**What you have to do**
For the word "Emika", report how many lines of the records below contain it, and nothing more.

[Dataset records]
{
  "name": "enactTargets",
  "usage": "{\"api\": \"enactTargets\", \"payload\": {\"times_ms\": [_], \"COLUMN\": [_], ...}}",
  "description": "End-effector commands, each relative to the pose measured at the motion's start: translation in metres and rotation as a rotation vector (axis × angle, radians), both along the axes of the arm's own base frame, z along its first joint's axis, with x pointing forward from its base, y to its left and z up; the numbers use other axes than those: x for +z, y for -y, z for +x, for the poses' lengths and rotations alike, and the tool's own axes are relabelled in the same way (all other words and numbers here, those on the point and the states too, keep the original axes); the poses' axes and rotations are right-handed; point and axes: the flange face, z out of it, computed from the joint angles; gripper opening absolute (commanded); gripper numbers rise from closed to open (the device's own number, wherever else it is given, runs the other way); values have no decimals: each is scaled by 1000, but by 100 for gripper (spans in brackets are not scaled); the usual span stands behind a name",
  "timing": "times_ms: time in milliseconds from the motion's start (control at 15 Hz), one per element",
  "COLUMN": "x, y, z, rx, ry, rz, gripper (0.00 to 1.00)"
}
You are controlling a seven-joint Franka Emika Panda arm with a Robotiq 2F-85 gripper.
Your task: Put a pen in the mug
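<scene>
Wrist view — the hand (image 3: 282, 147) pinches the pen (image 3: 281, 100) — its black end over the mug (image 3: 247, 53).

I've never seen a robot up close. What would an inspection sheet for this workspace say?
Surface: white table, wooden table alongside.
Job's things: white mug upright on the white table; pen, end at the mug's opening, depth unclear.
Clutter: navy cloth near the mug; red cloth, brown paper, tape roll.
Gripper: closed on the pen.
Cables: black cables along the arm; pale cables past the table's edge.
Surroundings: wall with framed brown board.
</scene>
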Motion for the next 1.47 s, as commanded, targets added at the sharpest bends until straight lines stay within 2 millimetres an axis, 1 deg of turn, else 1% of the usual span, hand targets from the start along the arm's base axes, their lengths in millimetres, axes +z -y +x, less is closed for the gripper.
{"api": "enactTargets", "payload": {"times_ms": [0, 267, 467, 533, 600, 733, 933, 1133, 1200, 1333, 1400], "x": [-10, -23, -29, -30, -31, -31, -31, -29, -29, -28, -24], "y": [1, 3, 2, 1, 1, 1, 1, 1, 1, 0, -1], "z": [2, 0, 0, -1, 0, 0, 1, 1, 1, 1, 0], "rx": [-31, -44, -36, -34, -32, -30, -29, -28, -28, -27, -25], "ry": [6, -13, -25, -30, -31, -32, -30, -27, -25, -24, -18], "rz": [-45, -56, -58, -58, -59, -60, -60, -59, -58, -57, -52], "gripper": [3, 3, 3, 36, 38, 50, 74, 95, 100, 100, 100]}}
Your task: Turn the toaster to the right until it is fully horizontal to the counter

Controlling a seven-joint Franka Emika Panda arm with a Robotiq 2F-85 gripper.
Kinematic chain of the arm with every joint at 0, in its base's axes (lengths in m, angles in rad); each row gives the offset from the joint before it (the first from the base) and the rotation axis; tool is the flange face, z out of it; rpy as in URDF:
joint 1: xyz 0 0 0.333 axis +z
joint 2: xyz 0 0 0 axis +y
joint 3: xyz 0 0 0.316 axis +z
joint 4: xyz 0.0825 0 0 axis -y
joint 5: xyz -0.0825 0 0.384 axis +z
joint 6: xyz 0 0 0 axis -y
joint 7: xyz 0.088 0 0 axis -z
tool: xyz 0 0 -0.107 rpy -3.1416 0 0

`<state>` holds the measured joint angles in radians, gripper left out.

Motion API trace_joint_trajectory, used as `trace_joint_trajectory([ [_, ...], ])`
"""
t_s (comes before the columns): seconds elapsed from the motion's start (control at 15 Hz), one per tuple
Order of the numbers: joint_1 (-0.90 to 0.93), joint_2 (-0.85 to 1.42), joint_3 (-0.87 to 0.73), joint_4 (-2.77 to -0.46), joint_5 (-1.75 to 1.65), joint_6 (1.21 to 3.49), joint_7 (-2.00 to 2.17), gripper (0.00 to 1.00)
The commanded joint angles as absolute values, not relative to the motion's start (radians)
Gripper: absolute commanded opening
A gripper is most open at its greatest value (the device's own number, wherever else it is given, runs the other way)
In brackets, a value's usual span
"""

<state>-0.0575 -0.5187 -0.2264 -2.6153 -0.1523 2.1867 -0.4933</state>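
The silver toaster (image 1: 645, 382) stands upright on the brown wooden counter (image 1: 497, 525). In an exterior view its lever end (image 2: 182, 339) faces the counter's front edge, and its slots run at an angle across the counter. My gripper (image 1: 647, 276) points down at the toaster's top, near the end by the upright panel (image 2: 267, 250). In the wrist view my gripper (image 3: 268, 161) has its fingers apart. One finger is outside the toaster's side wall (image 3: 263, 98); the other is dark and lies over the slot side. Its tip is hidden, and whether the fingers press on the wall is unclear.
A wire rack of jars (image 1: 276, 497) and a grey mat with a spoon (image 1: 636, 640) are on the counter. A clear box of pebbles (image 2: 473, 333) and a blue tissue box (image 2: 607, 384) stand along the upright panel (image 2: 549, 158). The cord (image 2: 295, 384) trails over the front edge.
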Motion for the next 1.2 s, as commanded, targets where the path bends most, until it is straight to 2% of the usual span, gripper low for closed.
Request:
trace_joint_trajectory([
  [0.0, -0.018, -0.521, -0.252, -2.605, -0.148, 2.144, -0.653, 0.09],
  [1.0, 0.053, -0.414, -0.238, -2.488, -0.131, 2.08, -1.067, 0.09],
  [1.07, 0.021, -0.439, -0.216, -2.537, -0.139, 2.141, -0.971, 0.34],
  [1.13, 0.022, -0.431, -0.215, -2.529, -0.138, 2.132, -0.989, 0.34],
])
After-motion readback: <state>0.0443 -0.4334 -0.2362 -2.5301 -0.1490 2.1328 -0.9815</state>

**Problem solution**
2